> [PROBLEM STATEMENT]:
A complete and exact copy of the data below is the task.
== RECORDED DATA
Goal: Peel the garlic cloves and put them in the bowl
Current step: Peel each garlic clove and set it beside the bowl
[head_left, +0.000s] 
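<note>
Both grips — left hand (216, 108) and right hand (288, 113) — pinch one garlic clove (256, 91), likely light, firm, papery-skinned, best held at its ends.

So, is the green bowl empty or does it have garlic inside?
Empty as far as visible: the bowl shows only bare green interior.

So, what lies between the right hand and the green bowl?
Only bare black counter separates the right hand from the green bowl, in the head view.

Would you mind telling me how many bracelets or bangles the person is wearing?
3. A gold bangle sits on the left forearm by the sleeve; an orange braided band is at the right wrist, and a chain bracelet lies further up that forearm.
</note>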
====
> [EXERCISE SOLUTION]:
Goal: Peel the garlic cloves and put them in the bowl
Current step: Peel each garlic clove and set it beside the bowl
[head_left, +0.000s] 
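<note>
Both grips — left hand (216, 108) and right hand (288, 113) — pinch one garlic clove (256, 91), likely light, firm, papery-skinned, best held at its ends.

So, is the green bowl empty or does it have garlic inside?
Empty as far as visible: the bowl shows only bare green interior.

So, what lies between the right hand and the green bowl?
Only bare black counter separates the right hand from the green bowl, in the head view.

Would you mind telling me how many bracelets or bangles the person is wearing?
3. A gold bangle sits on the left forearm by the sleeve; an orange braided band is at the right wrist, and a chain bracelet lies further up that forearm.
</note>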

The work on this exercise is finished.